His work perpetuates through his army of students. A full professor at
State University of New York College at Old Westbury, he’s taught modern
day Investigative Journalism for 30 years, encouraging his students to
live up to their responsibility of becoming truth seekers for public
good.
Said a former student, journalist and editor Annette Hinkle, “What I
really remember about Karl as a teacher was that he saw those who took
his class, not as students, but as fellow journalists. He shared his
passion for asking hard questions and did not accept pat answers. From
Freedom of Information laws to finding sources on the inside, he
challenged his students to dig deeper when something piqued their
interest or didn’t seem right.“
Grossman’s influence still inspires her. “Sending writers out to uncover
information that the public has the right to know is a big part of what
we do at weekly community newspapers.
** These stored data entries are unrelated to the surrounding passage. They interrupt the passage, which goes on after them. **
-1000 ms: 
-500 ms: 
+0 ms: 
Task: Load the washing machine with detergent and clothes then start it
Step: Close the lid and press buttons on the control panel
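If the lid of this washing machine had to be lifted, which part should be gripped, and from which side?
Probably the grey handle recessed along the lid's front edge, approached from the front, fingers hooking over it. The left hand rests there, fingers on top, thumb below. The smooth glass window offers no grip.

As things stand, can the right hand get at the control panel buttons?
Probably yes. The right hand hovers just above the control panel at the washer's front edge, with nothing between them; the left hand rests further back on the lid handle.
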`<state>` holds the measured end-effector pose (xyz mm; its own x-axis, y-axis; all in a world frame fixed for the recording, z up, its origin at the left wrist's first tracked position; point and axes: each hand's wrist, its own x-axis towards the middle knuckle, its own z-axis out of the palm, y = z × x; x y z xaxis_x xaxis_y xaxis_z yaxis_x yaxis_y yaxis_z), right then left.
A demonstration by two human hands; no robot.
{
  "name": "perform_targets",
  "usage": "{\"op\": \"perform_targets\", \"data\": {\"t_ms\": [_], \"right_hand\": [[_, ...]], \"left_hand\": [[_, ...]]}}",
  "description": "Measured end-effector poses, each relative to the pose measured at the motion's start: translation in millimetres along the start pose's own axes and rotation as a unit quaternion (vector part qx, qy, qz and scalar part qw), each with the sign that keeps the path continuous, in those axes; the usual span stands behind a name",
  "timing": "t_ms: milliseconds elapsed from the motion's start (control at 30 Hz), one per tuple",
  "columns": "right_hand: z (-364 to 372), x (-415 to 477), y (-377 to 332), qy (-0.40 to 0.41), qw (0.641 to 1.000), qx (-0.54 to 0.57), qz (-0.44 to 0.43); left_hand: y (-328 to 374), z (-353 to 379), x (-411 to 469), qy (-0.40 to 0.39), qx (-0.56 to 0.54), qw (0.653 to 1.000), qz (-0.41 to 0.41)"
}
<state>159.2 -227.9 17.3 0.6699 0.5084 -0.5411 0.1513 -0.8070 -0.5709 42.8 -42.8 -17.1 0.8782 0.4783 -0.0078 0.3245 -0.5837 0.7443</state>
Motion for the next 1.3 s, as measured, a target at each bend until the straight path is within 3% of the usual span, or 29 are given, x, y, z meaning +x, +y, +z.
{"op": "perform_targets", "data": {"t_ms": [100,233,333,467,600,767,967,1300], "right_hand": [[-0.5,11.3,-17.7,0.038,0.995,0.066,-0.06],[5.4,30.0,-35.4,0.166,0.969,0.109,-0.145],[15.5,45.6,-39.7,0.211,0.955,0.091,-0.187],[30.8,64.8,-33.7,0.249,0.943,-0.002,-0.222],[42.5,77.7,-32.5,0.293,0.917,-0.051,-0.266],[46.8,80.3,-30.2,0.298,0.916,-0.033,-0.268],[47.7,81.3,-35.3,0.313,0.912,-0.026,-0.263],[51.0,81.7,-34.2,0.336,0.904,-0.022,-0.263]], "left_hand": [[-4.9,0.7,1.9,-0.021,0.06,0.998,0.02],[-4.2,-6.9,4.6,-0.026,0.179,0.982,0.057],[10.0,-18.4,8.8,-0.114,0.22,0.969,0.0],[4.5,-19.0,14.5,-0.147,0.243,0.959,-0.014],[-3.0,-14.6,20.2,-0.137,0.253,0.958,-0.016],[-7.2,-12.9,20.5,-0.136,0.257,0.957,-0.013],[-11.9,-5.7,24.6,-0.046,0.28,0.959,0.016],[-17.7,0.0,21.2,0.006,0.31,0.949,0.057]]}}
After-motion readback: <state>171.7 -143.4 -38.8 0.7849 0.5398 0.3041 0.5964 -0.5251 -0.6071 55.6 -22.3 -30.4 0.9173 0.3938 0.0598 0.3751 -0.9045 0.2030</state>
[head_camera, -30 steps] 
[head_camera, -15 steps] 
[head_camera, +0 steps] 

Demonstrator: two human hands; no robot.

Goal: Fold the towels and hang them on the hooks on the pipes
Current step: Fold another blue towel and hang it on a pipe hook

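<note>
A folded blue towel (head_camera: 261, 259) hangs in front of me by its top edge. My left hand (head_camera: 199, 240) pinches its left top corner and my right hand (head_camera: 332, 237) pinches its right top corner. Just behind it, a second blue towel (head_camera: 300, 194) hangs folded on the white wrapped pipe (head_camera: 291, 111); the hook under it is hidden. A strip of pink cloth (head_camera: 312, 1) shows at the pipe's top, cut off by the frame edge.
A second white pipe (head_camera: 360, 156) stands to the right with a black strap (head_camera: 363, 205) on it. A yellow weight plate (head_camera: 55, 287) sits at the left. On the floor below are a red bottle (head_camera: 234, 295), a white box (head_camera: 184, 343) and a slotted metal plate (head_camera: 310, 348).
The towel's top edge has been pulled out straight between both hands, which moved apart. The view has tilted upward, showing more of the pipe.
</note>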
It’s a basic right for journalists
and Karl has long made it his job to impress that fact upon his
students,” said Hinkle.
Grossman’s awards for investigative reporting include the George Polk,
Generoso Pope, James Aronson and John Peter Zenger Awards, the New York
Press Association, Press Club of Long Island, Society of Professional
Journalists, Psychologists for Social Responsibility, Citizens Campaign
for the Environment, New York Civil Liberties Union, Long Island
Coalition for Fair Broadcasting, Citizens Energy Council and Friends of
the Earth.
“Across his more than four decades of investigative work, Karl has made
his mark by examining both the heavily cited and, perhaps most
importantly, frequently not cited pros and cons of policy and debate as
they relate to the environment, sustainability, and energy issues.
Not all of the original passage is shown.